@rick-pri opened this Issue on August 11th 2020

Php 7.4, Matomo 3.13.5 (currently the latest version on FreeBSD in the quarterly releases), MySQLI db adaptor.

I got an out of memory message with a 2GB php limit when trying to run through php ./console core:archive --force-all-websites --force-all-periods=315576000 --force-date-last-n=1000 --url=<domain> after importing a few days of tracking from server logs (we moved server infrastructure between cloud hosting providers). In June we had 14,185,886 visits, 67,764,365 pageviews, 93,096,415 actions for an idea of what I need to process.

However, I've been watching the memory usage of just the archiver creep up fro 1.7% to 3% of 7.21GB of RAM over the last 30-45 mins. I've increased the limit to 3GB now but the same problem is going to reoccur, just at 3GB now and long before I get through the all the archiving that needs to be done. I think that this is also why the normal archiving is having issues, and taking over 24hrs and never actually completing by looking at the logs. I have two app servers and am running the archiving on one of the servers.

DB is not really all that utilised, 16 Cores, 55/104GB and Disk IO throughput is pretty low <10MB/s read most of the time and less write.

@tsteur commented on August 13th 2020 Member

Thanks for this @rick-pri

Can you maybe increase the memory further and see how much it needs? That it requires more than 2GB may be not expected but it's hard to say. The memory often actually doesn't depend on the amount of traffic/visits/pageviews but eg on the number of different page URLs, page titles, referrers, etc being tracked.

@rick-pri commented on August 13th 2020

I have also encountering the issue at 3GB of RAM as the limit (it goes for longer and but then still results in the same error). The saving grace is that each time I'm a little further through my list of 5k domains that now I'm only about 400 from completing. I ran two side by side last night and thought that I had enough RAM for them to exit at the 3GB limit however they died after the server ran out of swap.

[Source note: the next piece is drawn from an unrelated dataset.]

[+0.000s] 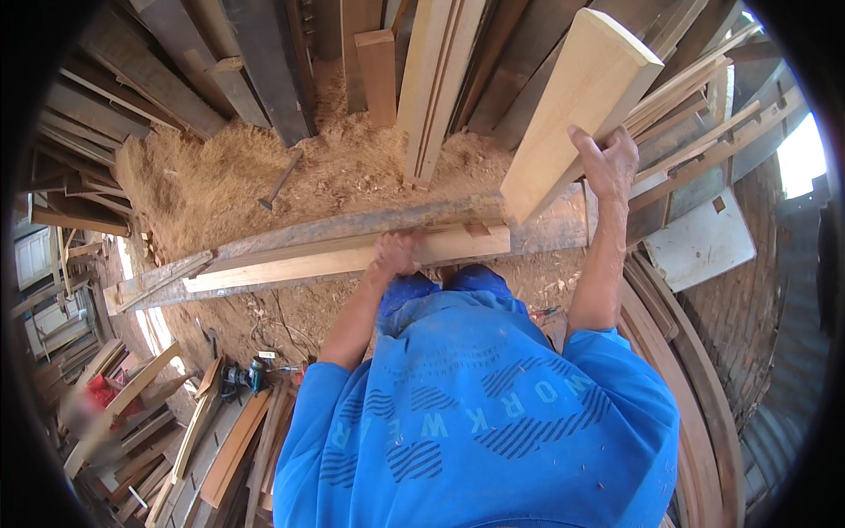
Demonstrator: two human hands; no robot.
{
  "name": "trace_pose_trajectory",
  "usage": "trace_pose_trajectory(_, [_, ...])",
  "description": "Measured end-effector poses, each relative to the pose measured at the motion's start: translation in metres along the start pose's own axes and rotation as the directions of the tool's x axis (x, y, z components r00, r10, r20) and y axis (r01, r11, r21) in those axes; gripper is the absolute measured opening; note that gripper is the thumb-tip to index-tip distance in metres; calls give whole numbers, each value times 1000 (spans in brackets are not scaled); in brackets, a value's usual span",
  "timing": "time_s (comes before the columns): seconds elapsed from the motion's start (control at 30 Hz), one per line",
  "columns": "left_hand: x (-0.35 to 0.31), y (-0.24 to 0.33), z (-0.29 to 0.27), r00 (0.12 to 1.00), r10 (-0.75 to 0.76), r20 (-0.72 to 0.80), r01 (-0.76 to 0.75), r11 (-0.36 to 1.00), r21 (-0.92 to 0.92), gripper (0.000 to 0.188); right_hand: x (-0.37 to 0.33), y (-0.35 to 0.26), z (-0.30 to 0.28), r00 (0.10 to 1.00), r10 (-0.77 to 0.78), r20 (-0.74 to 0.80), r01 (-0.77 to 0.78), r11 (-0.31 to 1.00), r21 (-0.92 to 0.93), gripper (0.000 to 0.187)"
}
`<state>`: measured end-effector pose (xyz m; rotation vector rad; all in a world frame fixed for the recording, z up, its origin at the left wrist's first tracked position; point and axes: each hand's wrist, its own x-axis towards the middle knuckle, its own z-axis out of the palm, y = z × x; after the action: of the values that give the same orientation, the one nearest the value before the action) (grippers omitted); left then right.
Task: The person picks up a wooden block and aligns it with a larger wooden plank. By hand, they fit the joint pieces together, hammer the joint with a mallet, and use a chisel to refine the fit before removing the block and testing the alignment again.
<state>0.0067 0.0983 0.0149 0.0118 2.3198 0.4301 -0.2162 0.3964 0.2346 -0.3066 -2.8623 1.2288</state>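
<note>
Nearest is the person's blue cloth shirt point(475, 343), soft and creased, flecked with shavings and printed with dark stripes. Beyond it, the left hand point(398, 253) lies bent over a long, pale, square-edged beam point(308, 267); the hand is blurred, so I cannot tell whether it clamps the wood or only rests on it. The beam lies along a worn, dusty grey bench point(547, 227), with a darker notch cut near its right end. The right hand point(609, 165) is clamped on a thick, smooth, pale board point(576, 92), thumb on its broad face; the board stands steeply tilted, its lower end just beside the beam's right end. Past the bench, loose tan sawdust point(194, 189) is heaped in fluffy mounds, with a thin, dark hammer-like tool point(282, 180) lying on it. Farther off, long planks point(264, 66), some dark and rough, some pale, stand in rows, and to the right is a flat white panel point(701, 242) with a small square hole.
</note>
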Motion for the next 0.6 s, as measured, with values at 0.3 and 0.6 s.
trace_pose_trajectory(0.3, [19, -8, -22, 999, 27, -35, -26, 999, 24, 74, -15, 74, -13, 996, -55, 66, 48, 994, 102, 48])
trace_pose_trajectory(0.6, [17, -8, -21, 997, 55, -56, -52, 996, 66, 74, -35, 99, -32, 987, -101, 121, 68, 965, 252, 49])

Edit: Not that it affects this as the issue still exists, but I realised that the DB RAM configuration was misconfigured when looking into this on Tuesday so I rectified that then. This archiving is a pain though, it takes 60s per site on the older sites, but is now down to about 30s with the newer websites (with data not going back as far.) This is even after getting our retention policy changed so that we now only have 2 years of archived data retained rather than 8 years' worth.

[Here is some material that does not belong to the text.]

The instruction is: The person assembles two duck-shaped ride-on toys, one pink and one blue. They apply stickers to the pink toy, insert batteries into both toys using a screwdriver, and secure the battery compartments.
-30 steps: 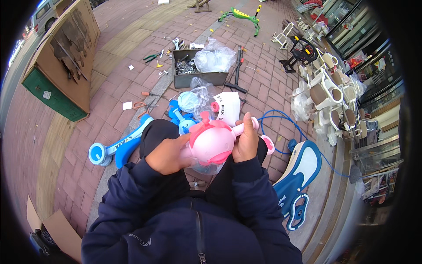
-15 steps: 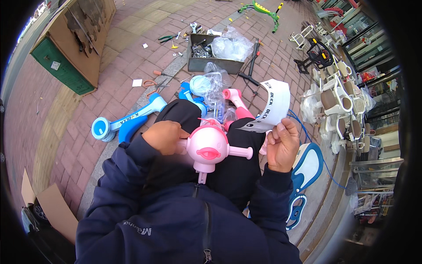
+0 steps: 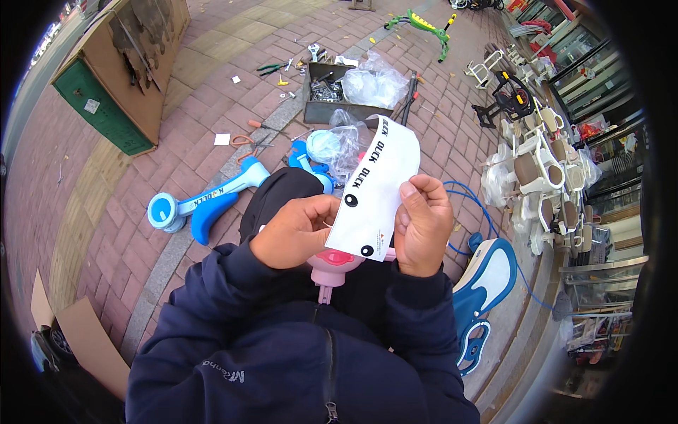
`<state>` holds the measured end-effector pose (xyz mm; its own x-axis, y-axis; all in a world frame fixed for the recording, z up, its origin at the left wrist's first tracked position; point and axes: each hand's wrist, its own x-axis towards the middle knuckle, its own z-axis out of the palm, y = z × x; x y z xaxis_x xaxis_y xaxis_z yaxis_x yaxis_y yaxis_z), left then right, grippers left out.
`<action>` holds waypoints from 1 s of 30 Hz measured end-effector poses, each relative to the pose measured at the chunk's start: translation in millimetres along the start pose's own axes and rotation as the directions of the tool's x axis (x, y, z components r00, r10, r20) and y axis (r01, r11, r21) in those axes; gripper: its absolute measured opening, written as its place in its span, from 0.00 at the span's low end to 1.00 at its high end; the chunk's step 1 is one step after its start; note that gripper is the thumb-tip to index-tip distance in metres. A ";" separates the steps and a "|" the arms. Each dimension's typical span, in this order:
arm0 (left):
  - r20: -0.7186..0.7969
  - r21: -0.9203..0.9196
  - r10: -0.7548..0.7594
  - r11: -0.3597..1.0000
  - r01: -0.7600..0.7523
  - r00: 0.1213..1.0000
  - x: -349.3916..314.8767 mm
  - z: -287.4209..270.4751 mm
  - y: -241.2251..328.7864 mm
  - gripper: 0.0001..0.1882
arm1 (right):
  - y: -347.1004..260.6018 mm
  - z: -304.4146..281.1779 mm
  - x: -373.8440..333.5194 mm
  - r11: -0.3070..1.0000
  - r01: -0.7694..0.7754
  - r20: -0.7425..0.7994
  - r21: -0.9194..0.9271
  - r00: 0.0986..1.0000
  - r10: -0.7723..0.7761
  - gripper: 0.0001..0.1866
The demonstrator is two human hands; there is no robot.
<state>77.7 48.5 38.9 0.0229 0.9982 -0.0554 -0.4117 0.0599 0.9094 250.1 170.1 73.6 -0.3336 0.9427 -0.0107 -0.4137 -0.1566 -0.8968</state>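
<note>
A white sticker sheet (image 3: 387,159) with black lettering and round black-and-white eye stickers is held up over my lap. Its right edge is pinched in my right hand (image 3: 424,225), thumb in front. My left hand (image 3: 298,232) is closed at the sheet's lower left edge, its fingertips partly hidden there. Behind and below the sheet, a pink duck-shaped toy head (image 3: 332,266) with a darker pink beak rests between my thighs. The sheet and my hands cover most of it.
On the paving to the left lies a light-blue toy frame (image 3: 233,186). Ahead are a metal toolbox (image 3: 339,112), plastic bags (image 3: 374,79), pliers and a screwdriver (image 3: 258,125). A blue-and-white toy part (image 3: 487,275) lies at right, near stacked white toy frames (image 3: 537,169). A large cardboard box (image 3: 120,78) stands far left.
My left hand has let go of the toy's pink handle and moved to the sheet. My right hand has brought the sheet leftward, in front of the pink head.
</note>
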 end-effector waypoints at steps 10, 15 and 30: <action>-0.364 -0.023 0.079 0.995 -0.094 0.928 -15.2 17.1 -12.8 0.08 | 15.5 1.6 -11.1 0.865 0.253 0.038 -0.434 0.964 -0.263 0.11; -0.399 0.230 0.236 0.961 -0.152 0.886 -20.3 25.7 -5.2 0.10 | 7.6 9.2 -29.6 0.286 0.729 0.509 -0.622 0.654 -0.559 0.15; 0.055 0.791 0.623 0.450 -0.414 0.781 -31.2 23.1 26.4 0.16 | -15.6 23.4 -36.7 0.398 0.771 0.683 -0.497 0.631 -0.367 0.13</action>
<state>87.1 19.0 74.2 -0.1886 0.8166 0.5455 0.5263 -0.3849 0.7582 248.9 131.0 98.4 -0.6376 0.4508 0.6247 -0.0005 0.8107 -0.5855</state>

@tsteur commented on August 13th 2020 Member

Do you know if some of the sites have eg a lot of different page urls, page titles, download urls or referrer urls for example? That might explain the memory. are you saying it archives 2 years of data in 60s? that be pretty fast.

@rick-pri commented on August 14th 2020

Do you know if some of the sites have eg a lot of different page urls, page titles, download urls or referrer urls for example? That might explain the memory.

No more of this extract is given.